Task directions >> Beginning with the line below that contains "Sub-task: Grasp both" and ending with the line that contains "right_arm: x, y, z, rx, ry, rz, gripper", copy every line exactly. Copy nothing else.

Dataset section >>
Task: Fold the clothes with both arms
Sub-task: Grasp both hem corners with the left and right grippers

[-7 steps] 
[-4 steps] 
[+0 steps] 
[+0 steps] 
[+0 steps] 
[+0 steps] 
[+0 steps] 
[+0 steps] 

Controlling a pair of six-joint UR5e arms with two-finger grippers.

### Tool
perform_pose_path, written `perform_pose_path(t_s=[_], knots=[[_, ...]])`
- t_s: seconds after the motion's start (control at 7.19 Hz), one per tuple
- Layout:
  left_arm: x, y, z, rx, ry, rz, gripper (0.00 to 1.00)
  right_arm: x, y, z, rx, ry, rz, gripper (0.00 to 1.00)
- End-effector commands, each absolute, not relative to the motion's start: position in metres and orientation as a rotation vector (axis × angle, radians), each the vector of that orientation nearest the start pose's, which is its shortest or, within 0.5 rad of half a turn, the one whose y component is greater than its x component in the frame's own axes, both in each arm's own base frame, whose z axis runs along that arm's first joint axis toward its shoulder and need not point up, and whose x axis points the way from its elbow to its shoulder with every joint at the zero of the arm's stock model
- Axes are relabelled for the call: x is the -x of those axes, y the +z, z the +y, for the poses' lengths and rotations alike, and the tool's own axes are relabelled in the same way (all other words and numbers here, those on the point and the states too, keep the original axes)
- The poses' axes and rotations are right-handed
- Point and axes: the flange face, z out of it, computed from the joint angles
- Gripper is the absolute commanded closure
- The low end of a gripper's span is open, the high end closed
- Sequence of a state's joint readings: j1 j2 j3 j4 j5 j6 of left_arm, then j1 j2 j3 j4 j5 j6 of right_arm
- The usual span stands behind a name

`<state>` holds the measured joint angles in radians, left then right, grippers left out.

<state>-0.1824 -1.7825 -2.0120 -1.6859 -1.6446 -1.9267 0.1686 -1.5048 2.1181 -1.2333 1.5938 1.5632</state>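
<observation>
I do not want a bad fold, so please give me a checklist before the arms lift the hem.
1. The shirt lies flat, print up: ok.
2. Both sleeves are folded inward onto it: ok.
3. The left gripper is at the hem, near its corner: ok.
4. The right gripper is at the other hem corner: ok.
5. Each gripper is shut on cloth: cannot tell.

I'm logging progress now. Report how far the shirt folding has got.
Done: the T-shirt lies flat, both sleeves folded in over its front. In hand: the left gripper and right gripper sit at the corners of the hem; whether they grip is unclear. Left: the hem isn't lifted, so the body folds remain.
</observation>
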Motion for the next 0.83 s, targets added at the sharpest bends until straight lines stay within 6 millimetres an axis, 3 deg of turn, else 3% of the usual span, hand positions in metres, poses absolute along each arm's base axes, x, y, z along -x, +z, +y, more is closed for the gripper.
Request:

Written reply >>
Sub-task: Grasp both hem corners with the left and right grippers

[-7 steps] 
[-4 steps] 
[+0 steps] 
[+0 steps] 
[+0 steps] 
[+0 steps] 
[+0 steps] 
[+0 steps] 

Controlling a pair of six-joint UR5e arms with two-finger grippers.

### Tool
perform_pose_path, written `perform_pose_path(t_s=[_], knots=[[_, ...]])`
- t_s: seconds after the motion's start (control at 7.19 Hz), one per tuple
- Layout:
  left_arm: x, y, z, rx, ry, rz, gripper (0.00 to 1.00)
  right_arm: x, y, z, rx, ry, rz, gripper (0.00 to 1.00)

There is no more to the answer.